Pour ce faire, plusieurs ateliers sont organisés. Pour Adélaïde Dupré de Pomarède,
ceux-là s’organisent en trois sessions d’une heure, qu’elle délègue au
personnel des écoles sur le temps scolaire, ou qu’elle partage avec lui sur le
périscolaire. Le premier est dédié à la cour rêvée, le deuxième à la nature et
à la façon dont les enfants aimeraient la voir s’emparer de l’espace, et le
dernier à la transformation de ces idées en actions réelles. Qu’il s’agisse du
process d’Adélaïde ou de celui du CAUE, il est toujours question de
sensibilisation. « Tout au long des ateliers, on sensibilise les enfants
au sujet des cours Oasis, du renforcement de la biodiversité et du réchauffement
climatique.

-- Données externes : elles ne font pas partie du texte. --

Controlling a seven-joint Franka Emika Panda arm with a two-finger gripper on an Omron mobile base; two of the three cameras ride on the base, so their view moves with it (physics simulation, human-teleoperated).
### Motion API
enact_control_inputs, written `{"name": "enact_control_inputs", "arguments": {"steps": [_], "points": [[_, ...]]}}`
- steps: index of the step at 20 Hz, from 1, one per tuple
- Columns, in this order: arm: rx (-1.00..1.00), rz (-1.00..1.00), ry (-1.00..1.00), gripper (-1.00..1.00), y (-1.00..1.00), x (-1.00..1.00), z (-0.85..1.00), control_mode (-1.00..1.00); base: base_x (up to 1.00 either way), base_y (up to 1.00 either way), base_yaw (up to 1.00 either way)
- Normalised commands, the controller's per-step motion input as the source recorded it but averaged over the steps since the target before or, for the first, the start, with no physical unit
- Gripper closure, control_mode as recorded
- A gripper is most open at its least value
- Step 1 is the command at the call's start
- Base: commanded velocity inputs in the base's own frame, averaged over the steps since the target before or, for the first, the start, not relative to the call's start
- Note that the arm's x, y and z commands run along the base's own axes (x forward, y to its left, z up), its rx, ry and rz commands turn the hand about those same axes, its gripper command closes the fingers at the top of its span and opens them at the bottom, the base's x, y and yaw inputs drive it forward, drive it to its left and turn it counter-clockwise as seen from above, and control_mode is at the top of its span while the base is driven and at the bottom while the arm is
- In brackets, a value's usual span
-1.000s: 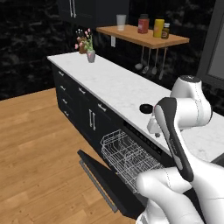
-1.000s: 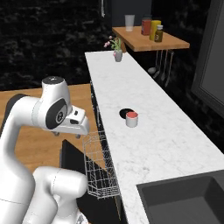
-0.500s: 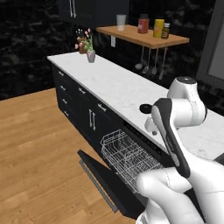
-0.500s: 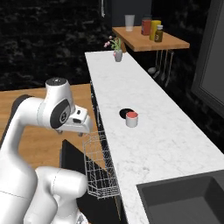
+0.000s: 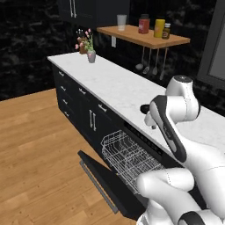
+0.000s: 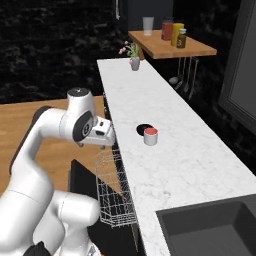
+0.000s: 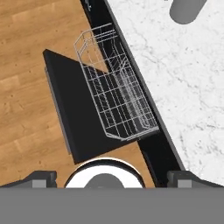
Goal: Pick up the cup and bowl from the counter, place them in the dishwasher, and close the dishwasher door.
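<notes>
The cup (image 6: 150,136), white with a red top, stands on the white marble counter (image 6: 175,165). Touching or nearly touching its far side lies the low black bowl (image 6: 143,128). In the left base view the bowl (image 5: 144,107) peeks out beside my arm and the cup is hidden. The dishwasher door (image 5: 103,178) lies folded down, and the white wire rack (image 5: 127,154) is pulled out over it. My gripper (image 7: 113,177) hangs open and empty high above the rack (image 7: 118,94) and the door (image 7: 72,109), just off the counter edge. In the right base view the gripper (image 6: 106,136) is left of the cup.
A vase of pink flowers (image 6: 134,62) stands at the counter's far end. A wooden shelf (image 6: 172,44) with jars and a glass hangs on the wall, utensils under it. A dark sink (image 6: 212,230) is set into the near counter. Dark cabinets (image 5: 83,105) adjoin the dishwasher over wooden floor (image 5: 39,145).
My hand has drifted a little toward the counter edge above the rack, and the elbow has risen slightly. Cup, bowl, rack and door have not moved.
</notes>
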Motion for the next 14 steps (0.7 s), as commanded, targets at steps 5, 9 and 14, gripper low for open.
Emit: {"name": "enact_control_inputs", "arguments": {"steps": [5,9,14], "points": [[0.0,0.0,0.0,-1.0,-0.3,0.41,0.0,-1.0,0.0,0.0,0.0],[-0.01,-0.02,0.05,-1.0,-0.37,0.19,0.0,-1.0,0.0,0.0,0.0],[-0.09,-0.09,0.01,-1.0,-0.47,0.02,-0.13,-1.0,0.0,0.0,0.0]]}}
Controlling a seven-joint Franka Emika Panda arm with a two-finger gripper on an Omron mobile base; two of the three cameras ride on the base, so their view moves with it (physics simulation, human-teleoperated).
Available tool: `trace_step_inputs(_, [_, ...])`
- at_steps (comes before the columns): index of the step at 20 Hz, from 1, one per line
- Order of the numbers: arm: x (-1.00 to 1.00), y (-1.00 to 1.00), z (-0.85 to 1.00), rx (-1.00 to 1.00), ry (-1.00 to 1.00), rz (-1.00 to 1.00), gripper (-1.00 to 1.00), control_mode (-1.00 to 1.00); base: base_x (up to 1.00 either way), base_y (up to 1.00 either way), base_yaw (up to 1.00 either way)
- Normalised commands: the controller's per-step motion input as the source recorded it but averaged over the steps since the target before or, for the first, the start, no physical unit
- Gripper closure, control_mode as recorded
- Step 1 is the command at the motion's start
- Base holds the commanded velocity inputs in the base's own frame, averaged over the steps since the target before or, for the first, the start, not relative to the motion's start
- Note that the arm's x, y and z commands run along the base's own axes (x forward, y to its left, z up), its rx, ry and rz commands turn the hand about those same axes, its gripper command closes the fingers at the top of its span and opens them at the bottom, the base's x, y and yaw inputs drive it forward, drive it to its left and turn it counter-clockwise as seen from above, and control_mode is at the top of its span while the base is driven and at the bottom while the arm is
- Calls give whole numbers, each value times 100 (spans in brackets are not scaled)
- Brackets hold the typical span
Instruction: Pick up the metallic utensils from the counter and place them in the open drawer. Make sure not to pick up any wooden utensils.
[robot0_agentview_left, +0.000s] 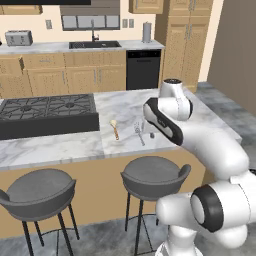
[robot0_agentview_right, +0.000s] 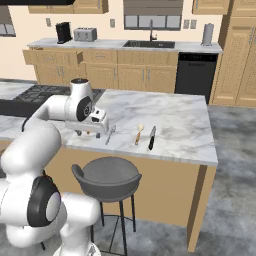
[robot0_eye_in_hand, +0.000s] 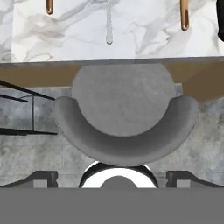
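On the marbled counter (robot0_agentview_right: 175, 125), near its front edge, lie the all-silver fork (robot0_agentview_right: 110, 134), a wooden-handled spoon (robot0_agentview_right: 139, 133) and the black-handled utensil (robot0_agentview_right: 151, 137). In the left base view the fork (robot0_agentview_left: 139, 133) lies right of the other wooden spoon (robot0_agentview_left: 115, 129), and my arm partly covers the black-handled utensil (robot0_agentview_left: 151, 135). My gripper (robot0_agentview_right: 89, 131) hangs open and empty over the counter's front edge, left of the fork. Looking down, the hand view catches the fork's handle end (robot0_eye_in_hand: 109, 26), two wooden handles (robot0_eye_in_hand: 49, 6) (robot0_eye_in_hand: 185, 17) and the black handle (robot0_eye_in_hand: 220, 17). The open drawer (robot0_agentview_right: 52, 57) juts from the far cabinets.
A grey stool (robot0_eye_in_hand: 122, 113) stands right under my hand, against the counter front, with a second stool (robot0_agentview_left: 40, 192) to its left. The black cooktop (robot0_agentview_left: 47, 112) fills the counter's left part. Sink, toaster and dishwasher line the back wall.
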Motion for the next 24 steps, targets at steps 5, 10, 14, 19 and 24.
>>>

On leur explique aussi dans les détails la gestion des eaux de
pluie, les désimperméabilisations… On fait en sorte qu’ils comprennent »,
explique Charlotte Van Doesburg.
Des scénarios sont ensuite définis par les experts puis
présentés aux adultes (parents d’élèves, équipes enseignantes, responsables
éducatifs ville (REV), agents d’entretien…) pour mieux aboutir, après
concertation, au scénario idéal. « On est là pour tenir le crayon des
enfants comme des adultes, et pour définir ce qui est faisable », précise
la cheffe de projet. Parce que tout rêve d’enfant ne peut pas devenir réalité.
Si certains parents ont pu craindre la simple présence de copeaux de bois, ou
certains professeurs de sport la perte de leur « salle de classe »,
les plus gros obstacles aux cours Oasis ne sont pas les réticences de
quelques-uns, qui s’effacent aisément. Il s’agit en plus et surtout des exigences
techniques des terrains, des contraintes financières et des impératifs de
gestion des espaces. « Il y a autant de cours Oasis que d’écoles », explique
Charlotte Van Doesburg. Aussi une fois créés, ces nouveaux espaces de
récréation doivent être chouchoutés.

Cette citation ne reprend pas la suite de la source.